Efficacy of Focused Shockwave Therapy in Patients With Moderate to Severe Carpal Tunnel Syndrome, a Single-blinded Randomized Controlled Trial
Overview
- Phase
- Not Applicable
- Status
- Completed
- Sponsor
- Mahidol University
- Enrollment
- 24
- Locations
- 1
- Primary Endpoint
- Thai version of Boston Carpal Tunnel Questionnaire (T-BCTQ)
Overview
Brief Summary
Carpal tunnel syndrome (CTS) is the most common entrapment of upper extremity. Patients with CTS will experience symptoms of pain, numbness of tingling sensation along the median nerve distribution. In more severe case, patients may have difficult manipulating objects that disturb function and patient's quality of life. Extracorporeal Shockwave Therapy (ESWT) is one of physical modalities that uses to treat many musculoskeletal disorders. For CTS, previous evidence showed that ESWT can improve symptoms, function as well as electrophysiologic parameters. However, standardized guidelines as well as the study in patients with moderate to severe CTS has not been established.

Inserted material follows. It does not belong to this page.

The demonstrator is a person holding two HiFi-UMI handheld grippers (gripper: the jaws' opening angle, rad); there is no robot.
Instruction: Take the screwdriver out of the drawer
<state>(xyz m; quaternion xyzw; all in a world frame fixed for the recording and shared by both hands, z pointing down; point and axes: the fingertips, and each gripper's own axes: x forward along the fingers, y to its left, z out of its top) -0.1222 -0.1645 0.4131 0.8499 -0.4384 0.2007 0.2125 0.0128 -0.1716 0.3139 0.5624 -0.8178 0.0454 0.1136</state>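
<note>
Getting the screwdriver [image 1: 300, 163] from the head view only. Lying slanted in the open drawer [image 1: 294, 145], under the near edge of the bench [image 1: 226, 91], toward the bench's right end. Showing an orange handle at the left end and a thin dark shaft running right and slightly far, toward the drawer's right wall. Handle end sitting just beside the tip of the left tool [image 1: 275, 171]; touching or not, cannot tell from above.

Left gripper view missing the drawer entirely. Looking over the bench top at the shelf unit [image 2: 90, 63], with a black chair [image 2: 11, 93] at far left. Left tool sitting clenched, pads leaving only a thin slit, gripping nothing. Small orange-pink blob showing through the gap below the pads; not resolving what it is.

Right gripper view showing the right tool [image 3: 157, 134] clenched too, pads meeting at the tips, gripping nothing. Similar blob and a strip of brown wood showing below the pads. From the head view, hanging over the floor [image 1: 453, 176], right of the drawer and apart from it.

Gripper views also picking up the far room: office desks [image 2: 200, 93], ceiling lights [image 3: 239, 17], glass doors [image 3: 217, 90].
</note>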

Thus, the objective of the present study was to evaluate efficacy of ESWT in term of symptoms, function, electrophysiologic parameters, as well as sonography of median nerve in patients with moderate to severe CTS.
Detailed Description
- The present study was a single-blinded randomized controlled trial comparing the efficacy of focused ESWT (F-ESWT) to conservative treatment in patients with CTS.
- 24 patients who was diagnosed as CTS based on symptoms of CTS and physical examination. They were randomly allocated into two groups (21 patients per group), mainly F-ESWT plus conservative treatment and conservative treatment only.

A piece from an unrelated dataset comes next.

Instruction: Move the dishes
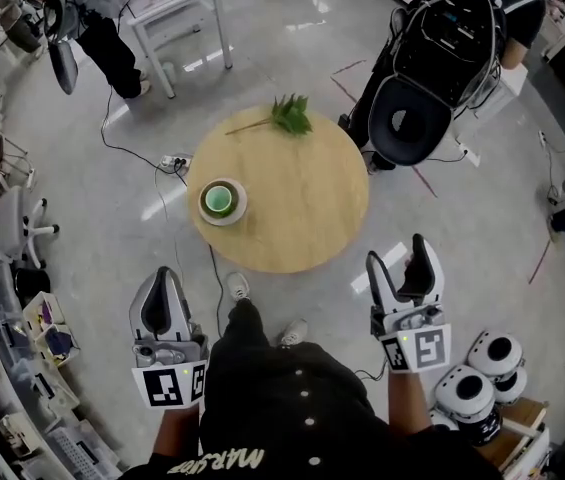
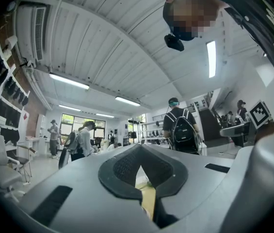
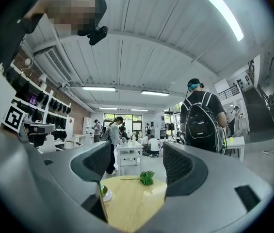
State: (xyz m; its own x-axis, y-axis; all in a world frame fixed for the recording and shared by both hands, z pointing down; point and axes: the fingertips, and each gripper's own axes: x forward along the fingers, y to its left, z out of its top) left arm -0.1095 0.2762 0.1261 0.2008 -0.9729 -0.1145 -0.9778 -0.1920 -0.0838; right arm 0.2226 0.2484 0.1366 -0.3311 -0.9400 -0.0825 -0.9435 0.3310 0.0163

- Outcome measures were BCTQ including symptom and function subscales, electrophysiologic parameters, and sonography to evaluate cross-sectional area (CSA) of the median nerve. All measures were recorded at baseline, 3 weeks and 6 weeks of treatment.

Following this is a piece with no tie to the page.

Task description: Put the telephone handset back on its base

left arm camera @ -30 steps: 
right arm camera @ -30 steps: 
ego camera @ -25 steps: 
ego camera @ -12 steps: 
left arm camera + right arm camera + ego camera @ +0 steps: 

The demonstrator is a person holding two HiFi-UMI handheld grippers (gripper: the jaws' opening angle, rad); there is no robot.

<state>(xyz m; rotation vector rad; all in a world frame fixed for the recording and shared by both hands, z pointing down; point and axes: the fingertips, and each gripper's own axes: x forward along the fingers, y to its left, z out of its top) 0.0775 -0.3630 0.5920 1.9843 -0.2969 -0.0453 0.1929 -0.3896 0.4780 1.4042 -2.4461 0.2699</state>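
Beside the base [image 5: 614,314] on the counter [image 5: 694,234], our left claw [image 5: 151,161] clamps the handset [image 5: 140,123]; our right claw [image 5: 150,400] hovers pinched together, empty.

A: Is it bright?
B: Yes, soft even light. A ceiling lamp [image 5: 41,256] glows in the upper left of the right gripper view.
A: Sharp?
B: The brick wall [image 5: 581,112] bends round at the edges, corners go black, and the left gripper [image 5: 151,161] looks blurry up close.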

- Statistical analysis was performed to determine changes within the same group and compare difference between the two groups.
Study Design
- Study Type
- Interventional
- Allocation
- Randomized
- Intervention Model
- Parallel
- Primary Purpose
- Treatment
- Masking
- Single (Outcomes Assessor)
Eligibility Criteria
- Ages
- 20 Years to 80 Years (Adult, Older Adult)
- Sex
- Female
- Accepts Healthy Volunteers
- No
Inclusion Criteria
- •Participants who were diagnosed as CTS based on the American Academy of neurology
- •Participants who have electrodiagnostic evidence of CTS according to American Association of Neuromuscular and Electrodiagnostic Medicine (AANEM) guidelines for diagnosis of CTS. The severity of median nerve compression at wrist was moderate to severe degree.
- •Patients who were not treated by NSAIDs within 2 weeks prior to participating in the study.
Exclusion Criteria
- •The below exclusion criteria were applied only on the affected hand that were enrolled to the study
- •History of previous carpal tunnel release.
- •Receiving steroid injections for the treatment of CTS
- •History of infection or severe inflammation on the wrist
- •Contraindications for focused ESWT, such as arrhythmias, pacemakers, bleeding disorders, pregnancy, severe osteoporosis, and cancer.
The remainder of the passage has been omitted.